**WHAT YOU ARE ASKED TO DO:** Look through the records below for the line holding "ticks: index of". Write it out exactly, with each following line through the line holding "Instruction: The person".

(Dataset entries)
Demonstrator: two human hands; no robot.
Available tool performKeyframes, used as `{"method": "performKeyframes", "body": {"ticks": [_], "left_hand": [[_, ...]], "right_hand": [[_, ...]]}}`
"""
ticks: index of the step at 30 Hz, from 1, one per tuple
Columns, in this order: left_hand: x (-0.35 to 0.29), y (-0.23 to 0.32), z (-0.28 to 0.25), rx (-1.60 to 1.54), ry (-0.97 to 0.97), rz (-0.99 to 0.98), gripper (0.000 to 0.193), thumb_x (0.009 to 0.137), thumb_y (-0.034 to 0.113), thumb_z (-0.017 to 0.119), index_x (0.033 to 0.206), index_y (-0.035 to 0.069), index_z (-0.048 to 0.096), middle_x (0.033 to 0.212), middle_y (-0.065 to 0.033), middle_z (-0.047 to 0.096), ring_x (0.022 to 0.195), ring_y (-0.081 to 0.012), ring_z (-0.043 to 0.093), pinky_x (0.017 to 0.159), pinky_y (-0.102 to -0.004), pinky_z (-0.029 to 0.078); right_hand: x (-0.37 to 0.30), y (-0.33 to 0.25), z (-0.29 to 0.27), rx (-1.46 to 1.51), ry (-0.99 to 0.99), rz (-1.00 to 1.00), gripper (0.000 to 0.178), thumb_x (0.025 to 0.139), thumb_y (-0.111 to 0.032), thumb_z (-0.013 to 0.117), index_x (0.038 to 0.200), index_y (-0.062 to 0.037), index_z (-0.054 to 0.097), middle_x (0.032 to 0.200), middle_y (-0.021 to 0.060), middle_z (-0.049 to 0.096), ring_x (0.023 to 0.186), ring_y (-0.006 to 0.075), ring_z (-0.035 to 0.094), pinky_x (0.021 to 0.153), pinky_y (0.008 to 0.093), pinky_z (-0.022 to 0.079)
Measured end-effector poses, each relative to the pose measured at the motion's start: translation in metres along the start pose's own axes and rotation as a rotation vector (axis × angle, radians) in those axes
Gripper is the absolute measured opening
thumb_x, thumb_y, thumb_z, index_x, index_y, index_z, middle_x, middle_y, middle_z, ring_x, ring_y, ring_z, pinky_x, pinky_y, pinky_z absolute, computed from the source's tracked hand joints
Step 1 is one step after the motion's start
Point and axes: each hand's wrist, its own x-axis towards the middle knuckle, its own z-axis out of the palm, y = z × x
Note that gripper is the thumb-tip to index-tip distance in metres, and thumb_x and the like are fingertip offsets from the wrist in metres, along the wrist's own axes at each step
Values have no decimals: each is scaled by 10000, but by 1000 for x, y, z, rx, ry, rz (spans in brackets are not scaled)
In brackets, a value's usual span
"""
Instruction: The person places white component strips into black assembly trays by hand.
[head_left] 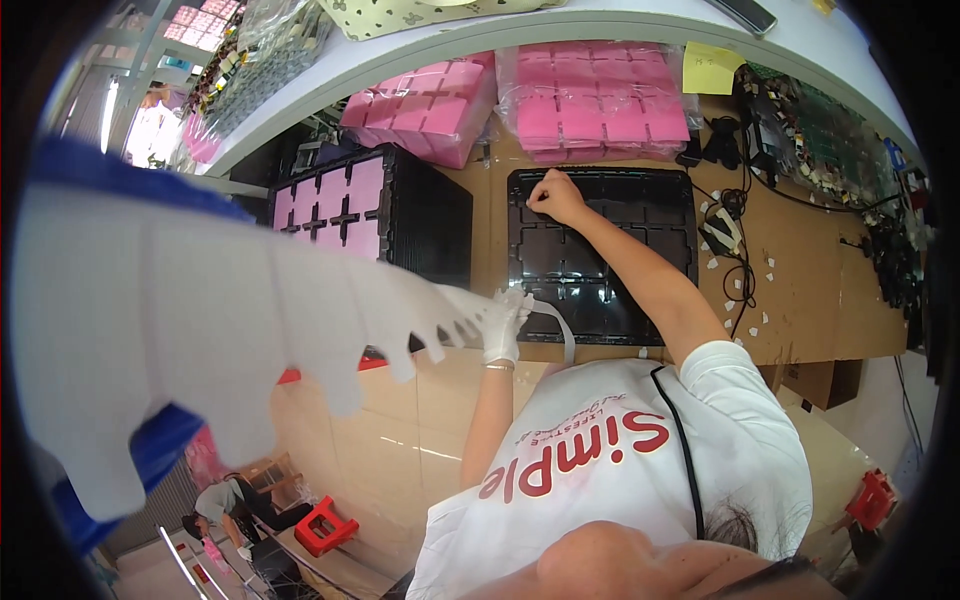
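My left hand (504,325), in a white glove, is closed around a long white strip with a notched lower edge (290,310). That strip widens toward the left foreground, where it is blurred, and a narrow tail of it curls out past my glove. Below my hands lies a black compartmented tray (650,240) with dark, shiny pockets. My bare right hand (557,197) is over the tray's far left part, fingers curled together. Whatever they may pinch is hidden.
Left of the tray stands a black stack of trays with pink compartments (425,220). Bagged pink partitioned blocks (600,105) sit under the white shelf (640,20). Cables (742,260) and small white scraps lie on the brown board at right. A red stool (325,526) and another person (222,500) are lower left.
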Motion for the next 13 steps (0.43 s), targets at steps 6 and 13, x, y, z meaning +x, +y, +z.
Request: {"method": "performKeyframes", "body": {"ticks": [6,13], "left_hand": [[-11,19,-9,79,72,-123,228,852,237,691,910,25,635,697,34,495,573,-38,426,504,-186,322],[-25,6,-16,93,-38,-146,397,836,302,721,1056,2,582,676,37,504,580,-24,443,500,-167,324]], "right_hand": [[-92,1,-5,1163,-141,219,164,779,-119,672,908,-24,640,929,66,635,861,192,608,767,300,487],[-172,-45,4,699,-556,307,184,853,-157,640,990,-34,629,880,50,665,876,131,598,764,234,461]]}}
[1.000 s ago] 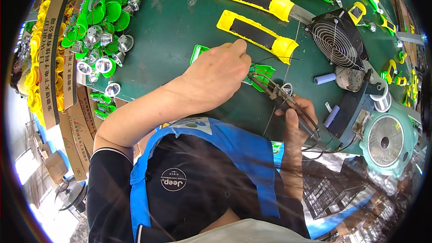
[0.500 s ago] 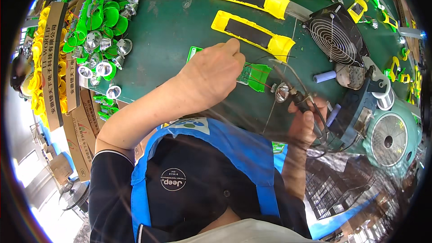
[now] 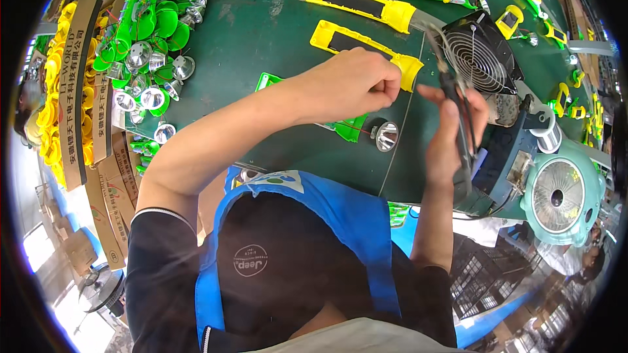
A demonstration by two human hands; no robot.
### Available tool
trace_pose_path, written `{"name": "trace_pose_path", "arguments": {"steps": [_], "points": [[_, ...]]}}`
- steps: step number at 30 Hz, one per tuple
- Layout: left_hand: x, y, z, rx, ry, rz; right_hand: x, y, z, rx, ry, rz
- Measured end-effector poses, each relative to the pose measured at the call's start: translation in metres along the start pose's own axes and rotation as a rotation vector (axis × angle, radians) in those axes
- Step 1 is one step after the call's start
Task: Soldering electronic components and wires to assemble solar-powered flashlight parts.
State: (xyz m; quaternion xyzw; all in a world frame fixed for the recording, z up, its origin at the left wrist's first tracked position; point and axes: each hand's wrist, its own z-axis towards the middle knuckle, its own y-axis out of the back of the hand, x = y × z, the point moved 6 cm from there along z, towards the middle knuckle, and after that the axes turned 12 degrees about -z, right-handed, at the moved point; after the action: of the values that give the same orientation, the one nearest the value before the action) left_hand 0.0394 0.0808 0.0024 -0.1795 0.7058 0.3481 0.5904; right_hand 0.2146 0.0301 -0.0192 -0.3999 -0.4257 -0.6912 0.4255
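My left hand [image 3: 356,85] is closed, its thumb and fingers pinched beside the right end of the nearer yellow housing [image 3: 409,68]. Whatever it may pinch is hidden. Under that hand and forearm lies a green lamp housing [image 3: 353,128], only its two ends showing. A thin red wire runs from it to a silver reflector [image 3: 386,136] on the table. My right hand [image 3: 454,127] grips a soldering iron [image 3: 463,137], its tip raised up and away; the iron is blurred by motion. A second yellow housing [image 3: 356,1] with a black panel lies farther back.
A black fan with a wire grille [image 3: 481,49] stands at the back right, near a solder reel [image 3: 548,138] and a round green fan [image 3: 557,196]. A purple battery cell [image 3: 479,159] sits by my right hand. Green housings with reflectors [image 3: 154,62] are heaped at left, beside cardboard boxes [image 3: 78,91].
My left hand has moved right, toward the end of the yellow housing. My right hand has lifted the soldering iron away from the green housing. The reflector has shifted left.
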Motion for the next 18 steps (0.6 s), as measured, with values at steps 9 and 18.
{"name": "trace_pose_path", "arguments": {"steps": [9, 18], "points": [[0.027, 0.049, -0.049, -0.310, 0.173, -0.214, 0.004, -0.042, 0.005, 0.191, 0.342, -0.325], [0.024, 0.047, -0.029, -0.179, -0.095, 0.282, -0.006, 0.008, -0.013, 0.144, -0.236, 0.087]]}}
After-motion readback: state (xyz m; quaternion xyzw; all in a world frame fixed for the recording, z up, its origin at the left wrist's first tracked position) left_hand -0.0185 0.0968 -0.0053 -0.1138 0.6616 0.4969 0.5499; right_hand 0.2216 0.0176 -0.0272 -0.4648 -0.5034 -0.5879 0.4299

**WRITTEN SOLUTION:**
ticks: index of the step at 30 Hz, from 1, one per tuple
Columns, in this order: left_hand: x (-0.35 to 0.29), y (-0.23 to 0.32), z (-0.28 to 0.25), rx (-1.60 to 1.54), ry (-0.97 to 0.97), rz (-0.99 to 0.98), gripper (0.000 to 0.193), thumb_x (0.009 to 0.137), thumb_y (-0.034 to 0.113), thumb_z (-0.017 to 0.119), index_x (0.033 to 0.206), index_y (-0.035 to 0.069), index_z (-0.048 to 0.096), middle_x (0.033 to 0.212), middle_y (-0.065 to 0.033), middle_z (-0.047 to 0.096), ring_x (0.022 to 0.195), ring_y (-0.081 to 0.012), ring_z (-0.043 to 0.093), pinky_x (0.017 to 0.159), pinky_y (-0.102 to -0.004), pinky_z (-0.029 to 0.078); right_hand: x (-0.37 to 0.30), y (-0.33 to 0.25), z (-0.29 to 0.27), rx (-1.46 to 1.51), ry (-0.99 to 0.99), rz (-1.00 to 1.00), gripper (0.000 to 0.178), thumb_x (0.025 to 0.139), thumb_y (-0.111 to 0.032), thumb_z (-0.013 to 0.117), index_x (0.038 to 0.200), index_y (-0.062 to 0.037), index_z (-0.054 to 0.097), middle_x (0.032 to 0.200), middle_y (-0.021 to 0.060), middle_z (-0.049 to 0.096), ring_x (0.023 to 0.186), ring_y (-0.006 to 0.075), ring_z (-0.035 to 0.094), pinky_x (0.021 to 0.153), pinky_y (0.008 to 0.093), pinky_z (-0.022 to 0.079)
Measured end-effector poses, each relative to the pose measured at the motion's start: translation in metres along the start pose's own axes and rotation as a rotation vector (axis × angle, radians) in those axes
Gripper is the absolute measured opening
thumb_x, thumb_y, thumb_z, index_x, index_y, index_z, middle_x, middle_y, middle_z, ring_x, ring_y, ring_z, pinky_x, pinky_y, pinky_z absolute, computed from the source's tracked hand joints
Step 1 is one step after the motion's start
Point and axes: each hand's wrist, its own x-axis towards the middle knuckle, its own z-axis out of the palm, y = z × x
Note that gripper is the thumb-tip to index-tip distance in metres, and thumb_x and the like are fingertip offsets from the wrist in metres, along the wrist's own axes at each step
Values have no decimals: each is scaled by 10000, but by 1000 for x, y, z, rx, ry, rz (spans in brackets are not scaled)
In brackets, a value's usual span
"""
Instruction: The person places white component strips into black assembly trays by hand.

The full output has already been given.